Hindus versus Muslims  and Hindus vs Christians in India, Muslims vs Muslims and Muslims vs Christians in Pakistan, Tamils vs Singhalese in Sri Lanka and so on... Hundreds of people die each year from these conflicts. The cultural and psychological divide between communities increases each time a violent incident occurs.

This project, held in Bangalore, will bring together people from different cities in South Asia: Delhi, Mumbai, Karachi, Lahore, Colombo, Jaffna, Dhaka and Kathmandu.

The goal will be to set in motion dialogues and discussions that heal and reconcile.
This will include presentation of peace initiatives and conflict resolution and transformation strategies; papers by theologians from Hindu, Muslim, Christian, Sikh and Buddhist backgrounds; building a South Asian peace network that can dialogue with governments and civil society organisations to prevent conflicts, resolve them quickly when they happen, and promote reconciliation strategies that heal.

A central goal of the Bangalore project is to include youth communities and students from both sides of the Hindu-Muslim divide to engage in an exchange of narratives in different arts and media.

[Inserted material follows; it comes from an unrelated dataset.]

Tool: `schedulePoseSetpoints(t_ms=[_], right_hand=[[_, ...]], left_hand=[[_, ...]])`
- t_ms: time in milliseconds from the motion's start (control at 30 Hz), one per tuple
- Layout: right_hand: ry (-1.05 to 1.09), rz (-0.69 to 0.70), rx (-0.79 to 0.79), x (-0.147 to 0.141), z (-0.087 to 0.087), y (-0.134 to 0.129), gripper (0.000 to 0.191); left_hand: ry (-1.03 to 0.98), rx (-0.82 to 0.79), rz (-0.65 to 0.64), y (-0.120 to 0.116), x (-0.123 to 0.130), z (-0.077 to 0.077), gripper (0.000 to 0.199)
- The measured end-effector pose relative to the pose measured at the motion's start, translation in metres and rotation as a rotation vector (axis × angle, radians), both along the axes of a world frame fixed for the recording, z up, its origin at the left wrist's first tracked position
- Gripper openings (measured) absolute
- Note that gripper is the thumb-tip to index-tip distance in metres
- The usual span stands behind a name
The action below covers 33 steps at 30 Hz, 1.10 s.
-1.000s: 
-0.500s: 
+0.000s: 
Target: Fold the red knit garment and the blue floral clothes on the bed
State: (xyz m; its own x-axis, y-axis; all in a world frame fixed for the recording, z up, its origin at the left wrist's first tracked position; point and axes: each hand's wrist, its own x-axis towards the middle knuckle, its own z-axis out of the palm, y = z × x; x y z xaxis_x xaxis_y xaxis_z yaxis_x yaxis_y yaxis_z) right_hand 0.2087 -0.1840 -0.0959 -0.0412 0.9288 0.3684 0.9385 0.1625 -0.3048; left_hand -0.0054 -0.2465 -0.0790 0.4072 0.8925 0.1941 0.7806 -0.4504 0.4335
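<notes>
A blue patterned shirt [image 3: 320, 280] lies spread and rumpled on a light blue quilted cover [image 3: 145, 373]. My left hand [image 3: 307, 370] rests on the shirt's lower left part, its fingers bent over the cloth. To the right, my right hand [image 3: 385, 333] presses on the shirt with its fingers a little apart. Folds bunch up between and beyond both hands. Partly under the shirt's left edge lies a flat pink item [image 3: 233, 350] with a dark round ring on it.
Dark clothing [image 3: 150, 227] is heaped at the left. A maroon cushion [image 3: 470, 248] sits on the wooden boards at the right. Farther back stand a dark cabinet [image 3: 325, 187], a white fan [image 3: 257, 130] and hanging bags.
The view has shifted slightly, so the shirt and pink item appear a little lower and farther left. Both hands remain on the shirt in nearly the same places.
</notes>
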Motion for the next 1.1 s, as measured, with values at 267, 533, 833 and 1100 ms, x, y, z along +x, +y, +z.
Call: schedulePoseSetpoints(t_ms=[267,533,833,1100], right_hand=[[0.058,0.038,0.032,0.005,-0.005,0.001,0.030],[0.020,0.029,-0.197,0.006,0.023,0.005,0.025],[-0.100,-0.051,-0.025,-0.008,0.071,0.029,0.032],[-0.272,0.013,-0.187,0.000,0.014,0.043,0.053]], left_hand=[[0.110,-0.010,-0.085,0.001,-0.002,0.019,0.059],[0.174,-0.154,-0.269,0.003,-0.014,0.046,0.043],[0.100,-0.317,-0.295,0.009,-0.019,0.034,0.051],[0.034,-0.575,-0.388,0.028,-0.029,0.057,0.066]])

This, as with the other Divided Cities projects, will involve the making of a documentary on these cross-community interactions and the posting of these documentaries on the international Guestbook website for on-going dialogue.

The Bangalore Guestbook event will conclude with an all-night South Asian music festival for peace in these divided cities.

These events will be co-directed by Siddartha and Richard Kearney and will take place at Fireflies inter-religious ashram, Bangalore, India.